There was, however, a bit of a problem. Even as far as 1996 my mother was still influenced by the dreadful shadow of the Satanic Panic. We only owned the original Final Fantasy and Legend of Zelda as my mother was not so alert to the potentially “demonic” content in these games at the time. It was some time after we had already possessed both games that my Aunt had lent my mother the book Turmoil in the Toy Box, an overzealous text that declared nearly every pop culture action figure to be an immobile soldier of Lucifer himself. From then on, my mother had read the back of every game box in order to uncover the game’s secret and sinful contents. If the likes of magic, spirits, demons, or similar “heretical” concepts were described, the purchase was denied.
I mean, I at least give her credit for diligence.
The only way we got around this rule was by renting or borrowing games from friends. This was how we played and replayed the likes of Final Fantasy II (SNES), Final Fantasy III (SNES), Secret of Mana, Breath of Fire, A Link to the Past, and others. I did not own most of the influential games of my childhood, instead playing them on literal borrowed time. I rarely got the opportunity to complete these games before they were due back to the rental store or our generous friends. We still had to be careful not to play any of these titles when my mother was home, for fear that she’d see the “magic” command on screen or ghostly apparitions challenging our party to mortal combat.
Secret of Evermore was a rare exception. My brother and I had been dragged to the newly built Best Buy outside of the mall, uninterested in whatever it was my mother was shopping for. So, as was our habit, we wandered off to explore what video games they had in stock. As my finger caressed the many spines of shrink-wrapped game boxes, I first thought I spotted an errant copy of Secret of Mana. I only barely realized that the words were a bit too long to be the familiar title. Pulling the box free, I found myself staring face-to-face with the massive bug creature seeking to devour the hero of Secret of Evermore and his dog. By this point I’d not only seen the spread in Nintendo Power, I’d also seen the bizarre television commercial that aired on Nickelodeon a rare few times. I do not recall the time of year we had made this shopping trip, but it had to have been 1996, some months after the game had been released. The price had already been greatly slashed, the title no doubt failing to sell as desired. So, my brother and I made the case for it.
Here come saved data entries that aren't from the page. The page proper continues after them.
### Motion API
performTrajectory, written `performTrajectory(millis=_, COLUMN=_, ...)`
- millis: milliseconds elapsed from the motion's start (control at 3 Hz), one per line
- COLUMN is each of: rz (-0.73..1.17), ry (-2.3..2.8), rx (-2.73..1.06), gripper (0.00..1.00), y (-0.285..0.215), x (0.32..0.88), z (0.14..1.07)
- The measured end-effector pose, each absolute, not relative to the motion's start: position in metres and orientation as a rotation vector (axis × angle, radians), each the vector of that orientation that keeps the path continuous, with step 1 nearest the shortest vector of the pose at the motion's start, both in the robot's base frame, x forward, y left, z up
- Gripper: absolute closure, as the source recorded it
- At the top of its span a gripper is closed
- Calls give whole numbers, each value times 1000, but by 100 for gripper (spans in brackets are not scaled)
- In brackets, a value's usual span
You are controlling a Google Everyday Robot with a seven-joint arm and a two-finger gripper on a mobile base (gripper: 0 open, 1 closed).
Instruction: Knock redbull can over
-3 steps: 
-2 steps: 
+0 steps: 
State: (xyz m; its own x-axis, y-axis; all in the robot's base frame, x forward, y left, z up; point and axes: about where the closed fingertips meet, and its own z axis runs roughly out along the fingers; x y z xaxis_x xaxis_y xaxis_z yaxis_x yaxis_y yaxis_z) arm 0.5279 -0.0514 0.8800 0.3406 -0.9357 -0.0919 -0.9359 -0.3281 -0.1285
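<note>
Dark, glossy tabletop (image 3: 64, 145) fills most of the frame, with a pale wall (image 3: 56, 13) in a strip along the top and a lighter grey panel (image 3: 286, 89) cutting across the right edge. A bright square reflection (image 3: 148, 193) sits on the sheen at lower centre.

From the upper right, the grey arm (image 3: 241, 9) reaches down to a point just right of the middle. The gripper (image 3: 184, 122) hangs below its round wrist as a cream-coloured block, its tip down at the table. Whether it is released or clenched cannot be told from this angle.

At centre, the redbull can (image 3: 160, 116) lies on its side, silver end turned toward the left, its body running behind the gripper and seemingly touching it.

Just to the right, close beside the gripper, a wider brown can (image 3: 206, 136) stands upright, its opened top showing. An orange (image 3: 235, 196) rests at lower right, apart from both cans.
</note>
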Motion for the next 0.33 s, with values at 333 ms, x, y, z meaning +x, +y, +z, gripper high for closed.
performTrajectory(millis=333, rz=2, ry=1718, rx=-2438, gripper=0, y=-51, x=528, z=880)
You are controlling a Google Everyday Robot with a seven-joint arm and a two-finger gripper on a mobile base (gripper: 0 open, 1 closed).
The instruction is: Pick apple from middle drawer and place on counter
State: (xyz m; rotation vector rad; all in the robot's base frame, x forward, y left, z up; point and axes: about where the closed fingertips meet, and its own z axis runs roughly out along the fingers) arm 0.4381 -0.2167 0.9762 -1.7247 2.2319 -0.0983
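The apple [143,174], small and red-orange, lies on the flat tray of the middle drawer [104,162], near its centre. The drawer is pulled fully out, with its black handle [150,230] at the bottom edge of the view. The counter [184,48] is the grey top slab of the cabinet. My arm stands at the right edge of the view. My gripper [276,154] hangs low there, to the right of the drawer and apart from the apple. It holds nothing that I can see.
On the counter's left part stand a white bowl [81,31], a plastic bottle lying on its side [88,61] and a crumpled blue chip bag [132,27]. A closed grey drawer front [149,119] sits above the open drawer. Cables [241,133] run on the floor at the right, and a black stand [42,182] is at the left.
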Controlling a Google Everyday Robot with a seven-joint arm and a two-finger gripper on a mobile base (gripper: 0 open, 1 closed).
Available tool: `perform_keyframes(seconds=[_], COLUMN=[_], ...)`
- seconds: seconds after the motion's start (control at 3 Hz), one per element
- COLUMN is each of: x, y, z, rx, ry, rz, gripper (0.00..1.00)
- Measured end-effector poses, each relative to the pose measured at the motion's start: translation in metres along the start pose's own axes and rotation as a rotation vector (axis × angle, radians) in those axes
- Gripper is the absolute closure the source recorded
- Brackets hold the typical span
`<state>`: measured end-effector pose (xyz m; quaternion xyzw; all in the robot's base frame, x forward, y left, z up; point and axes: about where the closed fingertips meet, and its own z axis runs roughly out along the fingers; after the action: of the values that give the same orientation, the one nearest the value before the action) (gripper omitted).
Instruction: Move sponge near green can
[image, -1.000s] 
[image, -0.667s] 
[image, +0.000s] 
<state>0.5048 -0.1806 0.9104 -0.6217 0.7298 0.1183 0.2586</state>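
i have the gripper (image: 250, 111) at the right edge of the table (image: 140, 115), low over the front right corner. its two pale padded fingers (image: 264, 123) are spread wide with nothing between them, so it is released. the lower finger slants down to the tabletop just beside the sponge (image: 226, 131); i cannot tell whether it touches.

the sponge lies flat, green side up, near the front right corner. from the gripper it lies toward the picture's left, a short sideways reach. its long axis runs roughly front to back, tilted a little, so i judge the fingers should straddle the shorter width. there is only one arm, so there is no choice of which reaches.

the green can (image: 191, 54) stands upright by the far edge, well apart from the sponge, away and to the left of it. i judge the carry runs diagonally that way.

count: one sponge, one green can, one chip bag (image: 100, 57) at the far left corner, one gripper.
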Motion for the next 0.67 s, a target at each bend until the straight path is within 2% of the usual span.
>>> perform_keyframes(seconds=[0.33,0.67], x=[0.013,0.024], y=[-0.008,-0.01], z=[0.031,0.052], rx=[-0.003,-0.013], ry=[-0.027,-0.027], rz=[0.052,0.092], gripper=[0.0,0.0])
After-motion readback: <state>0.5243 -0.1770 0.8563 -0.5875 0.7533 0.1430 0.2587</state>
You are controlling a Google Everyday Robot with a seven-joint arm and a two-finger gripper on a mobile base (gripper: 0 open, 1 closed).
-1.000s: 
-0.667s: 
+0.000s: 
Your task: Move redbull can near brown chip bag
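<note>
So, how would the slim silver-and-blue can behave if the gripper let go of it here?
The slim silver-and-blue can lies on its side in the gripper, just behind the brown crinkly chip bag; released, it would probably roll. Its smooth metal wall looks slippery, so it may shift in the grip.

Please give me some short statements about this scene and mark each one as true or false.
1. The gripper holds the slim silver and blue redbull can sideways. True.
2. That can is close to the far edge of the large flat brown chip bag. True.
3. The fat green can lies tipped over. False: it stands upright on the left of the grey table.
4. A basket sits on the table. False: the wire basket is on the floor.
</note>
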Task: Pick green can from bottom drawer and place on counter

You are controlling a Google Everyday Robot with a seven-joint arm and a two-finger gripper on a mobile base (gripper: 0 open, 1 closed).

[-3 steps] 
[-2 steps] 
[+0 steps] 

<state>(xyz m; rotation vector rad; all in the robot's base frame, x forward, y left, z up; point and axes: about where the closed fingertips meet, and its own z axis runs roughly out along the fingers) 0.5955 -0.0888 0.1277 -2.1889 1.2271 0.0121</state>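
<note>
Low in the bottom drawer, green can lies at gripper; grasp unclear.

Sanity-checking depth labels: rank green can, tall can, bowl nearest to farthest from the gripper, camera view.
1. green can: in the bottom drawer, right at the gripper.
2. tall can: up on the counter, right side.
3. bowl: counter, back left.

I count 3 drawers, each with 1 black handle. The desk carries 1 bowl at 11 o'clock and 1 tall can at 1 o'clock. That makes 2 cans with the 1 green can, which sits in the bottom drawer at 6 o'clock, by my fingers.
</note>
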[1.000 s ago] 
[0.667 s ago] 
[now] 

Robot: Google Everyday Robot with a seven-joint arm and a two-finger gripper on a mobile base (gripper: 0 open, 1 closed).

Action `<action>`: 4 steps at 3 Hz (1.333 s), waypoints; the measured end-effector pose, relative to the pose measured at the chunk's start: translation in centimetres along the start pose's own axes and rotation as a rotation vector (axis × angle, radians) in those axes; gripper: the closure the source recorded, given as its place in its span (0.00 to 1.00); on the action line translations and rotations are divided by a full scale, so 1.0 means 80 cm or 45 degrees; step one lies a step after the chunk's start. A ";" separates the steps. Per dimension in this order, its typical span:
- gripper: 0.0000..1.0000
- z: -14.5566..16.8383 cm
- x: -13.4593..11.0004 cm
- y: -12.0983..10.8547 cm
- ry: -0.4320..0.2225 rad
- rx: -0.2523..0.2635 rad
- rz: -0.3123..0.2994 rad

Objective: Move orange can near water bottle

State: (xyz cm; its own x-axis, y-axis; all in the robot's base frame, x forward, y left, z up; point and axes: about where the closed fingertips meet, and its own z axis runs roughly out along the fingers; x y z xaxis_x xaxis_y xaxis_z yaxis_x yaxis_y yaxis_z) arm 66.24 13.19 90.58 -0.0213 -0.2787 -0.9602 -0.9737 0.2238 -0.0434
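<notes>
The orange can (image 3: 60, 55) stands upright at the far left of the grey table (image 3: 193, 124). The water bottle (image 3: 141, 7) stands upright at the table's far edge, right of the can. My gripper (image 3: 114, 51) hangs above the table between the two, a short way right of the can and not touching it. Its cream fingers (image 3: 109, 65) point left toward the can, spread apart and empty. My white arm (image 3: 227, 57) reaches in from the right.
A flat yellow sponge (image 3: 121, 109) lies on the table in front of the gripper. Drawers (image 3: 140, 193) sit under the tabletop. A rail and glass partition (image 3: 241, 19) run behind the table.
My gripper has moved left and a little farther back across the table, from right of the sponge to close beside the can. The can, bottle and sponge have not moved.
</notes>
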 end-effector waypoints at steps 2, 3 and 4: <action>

“Alchemy?” my mom asked, looking at the back of the box. “Isn’t that like the witches doing double, double, toil and trouble?” My brother, already in high school and enough of a history lover to have read College level textbooks, explained that alchemy was actually science… conveniently avoiding the awkward relation it often had to the occult. “It started as trying to change lead into gold, but it was always scientific in nature” he told her.
Though she had misgivings, she agreed to purchase the game, if only due to its greater affordability and, unknown to me, my mother and father’s steadily increasing salaries. That day my brother and I returned home with a brand new Squaresoft game. Our first Squaresoft game since the original Final Fantasy that was ours and ours alone. We no longer had to worry about returning it to a friend or a rental store. We could play it as long as we wanted, whenever we wanted… well, assuming our father didn’t want to use the television.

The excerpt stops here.